‘3000 km by Bike’ Review: A Lyrical Journey Beyond Sport and Success

‘3000 km by Bike’ Review: A Lyrical Journey Beyond Sport and Success

por - cine, Críticas, Estrenos, Reviews
07 Dic, 2025 08:39 | Sin comentarios

Disenchanted with competitive BMX, former Youth Olympic champion Iki Mazza rides from Córdoba to Tierra del Fuego on a tiny bike—chasing love, freedom, and a life that isn’t measured by medals.

BMX was, until its breakout moment at the most recent Olympic Games—where Argentine rider José “Maligno” Torres took the gold—largely a niche sport in this country, one whose stars were only known within its own tight-knit community. One of those “celebrities” is, or perhaps was, Iñaki “Iki” Mazza, who won the Youth Olympic gold medal in 2018 and then seemed to walk away from the sport, or at least drift far from it. In this inventive, original and quietly lyrical documentary, Iki resurfaces to explain, at least partly, why he stepped back: he grew tired of the formality, the correctness, and even the whiff of nationalism that surrounds the sport and its competitions. He’s so fed up with all of it that he seriously considers pawning his medal.

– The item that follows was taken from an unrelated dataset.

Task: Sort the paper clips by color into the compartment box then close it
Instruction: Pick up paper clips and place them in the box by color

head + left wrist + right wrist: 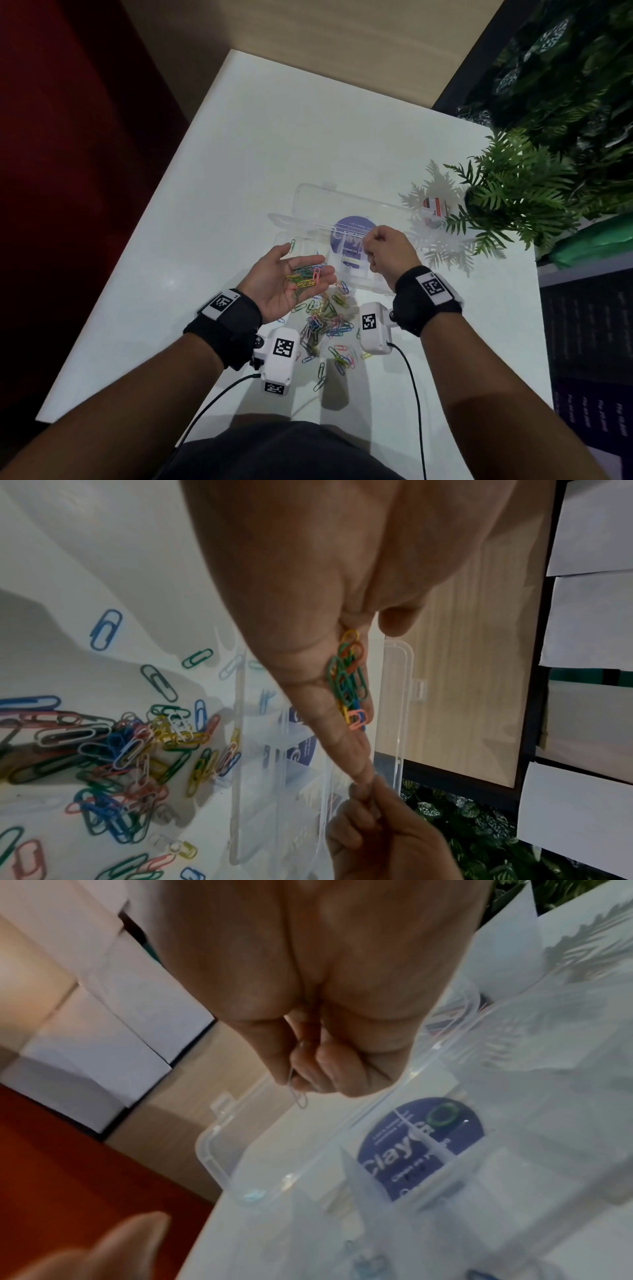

The film catches up with him years after that victory. He hasn’t touched a bike since, and now he’s set on traveling to Tierra del Fuego to visit a “girlfriend” (the word doesn’t quite apply here) who lives there—his own place of origin—and whom he hasn’t seen in a long time. He rides a BMX that is, to put it mildly, not the ideal bicycle for long-distance touring, let alone crossing the windswept Patagonian roads. But pushed on by his friends, and by a few psychedelic indulgences, he sets out from Córdoba toward the far south, pedaling more than 3,000 kilometers across Argentina, running into setbacks, surprises, and bursts of joy along a visually stunning journey.

This isn’t an inspirational documentary in the Netflix sense. It’s a film that celebrates breaking away from conventions—whether those of professional sport or those tied to traditional ideas of sexuality, identity, and what’s expected of young people who take this kind of path. The BMX culture that surrounds Iñaki has clear affinities with the world of skateboarding: a mix of punk and poetry, something philosophical and something psychedelic in the way they seek a connection between the bike and the landscapes they traverse.

His friend-lover Abyss calls him from a rehabilitation center in Río Grande, reading him intricate poems, while he pushes deeper into the cold, windy south with his tiny bicycle on dangerous roads, trying to reach the person he cares about most. For him, the bike is a tool for getting closer to happiness—something far more meaningful than what most people would call success.